In the really long term, arecheological data, Shakespeare’s work that may be true but in my personal archives the metadata generated at or updated at each upgrade increases the value of the collection as a whole.

That’s because when it happens the memories are so painful that those of us who have experienced it are often loathe to rub salt in the wound.

On a more serious note mymost recent data lss of files stored on suppossedly archival 100 yr old CD-ROMs that are now totally unreadable only spurs me on to make sure I am religious about my archive verification at least once every year or 2.


I’m talking mostly about informaiton stored as freeform text (writing) and metadata in this context is all the extra stuff required for formatting.

The value of metadata when it’s used to enhance the semantic content of data, or describe relationships between data doesn’t degrade over time relative to the data itself, or doesn’t do so in the same way as when it’s only there as a container or as asthetic formatting information.

ah that makes sense. I was thinking of more traditional metadata, data about your data not the presentation of the data.

This has been an interesting discussion! Of course it does highlight the adage that has already been mentioned, of using the right tool for the right job.

My difficulty with plain text is that usually for me it needs to become text with headers, lists, illustrations, footnotes, bibliographies and the like. Plain text just doesn’t do this or doesn’t do it well. Someone will give a shout out for markdown, but vanilla markdown is limited and the proliferation of markdown variants is tiresome. I had a major headache getting my data out of Ulysses as I’d used their XL Markdown. Of course markdown itself requires an editor that understands it’s syntax. I don’t see this being massively different from any other markup language. Markdown’s strength is it’s simplicty, but that’s its greatest weak point. Simplicity rapidly looses it’s appeal when you want a diagram with a caption where the text flows to the right of the diagram or a complex table. In the end everything becomes a workaround and more importantly more steps are added to your workflow. I’ve yet to find a markdown to PDF converter that handles page breaks well and headers and footers.

In the end I would agree that storing your data as plain text seems good, but once work commences on the text to add meaning, emphasis, clarity and explanation doing it in plain text never works for me because of its inherent limitations. Also once you have the finished article or paper, returning it to plain text will lose a lot of meaning. I also prefer my developed thoughts not my initial plain text thoughts.

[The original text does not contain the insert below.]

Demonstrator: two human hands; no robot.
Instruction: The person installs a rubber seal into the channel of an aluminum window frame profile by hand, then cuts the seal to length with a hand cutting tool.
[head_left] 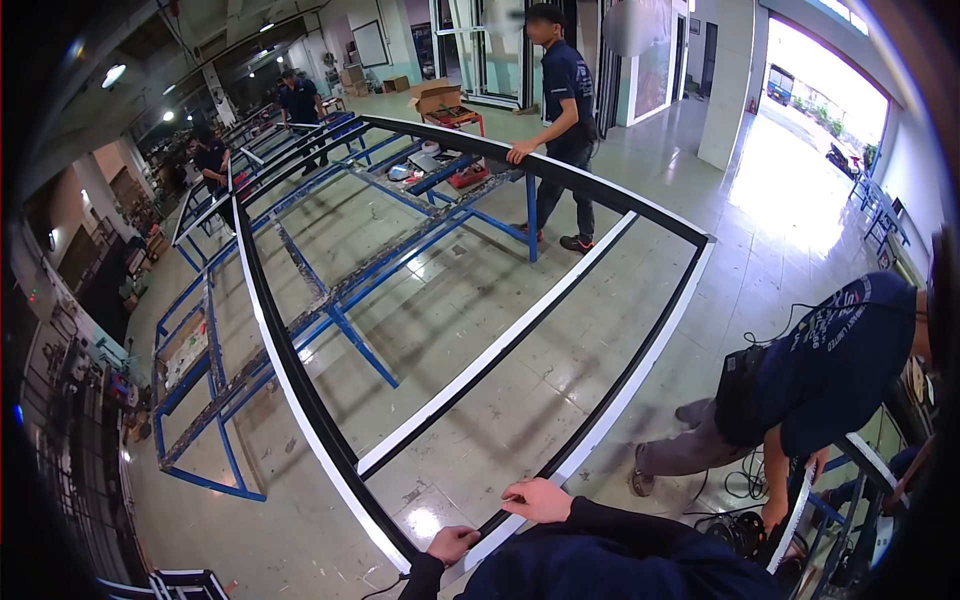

In the end this returns us to our individual contexts and making decisions as to what we use based on our needs. The benefit of today’s software is that many allow export. MS Word allows, text, RTF, HTML and PDF, surely that mitigates any form of lock-in? My main reason for using Word is not that I’m a lover of MS, but that Word’s ubiquity makes it the obvious choice in many cases.


Begin the journey with an idea of the destination and the vehicle needed to arrive there. Don’t rent a Bird scooter with an idea to get to Antartica.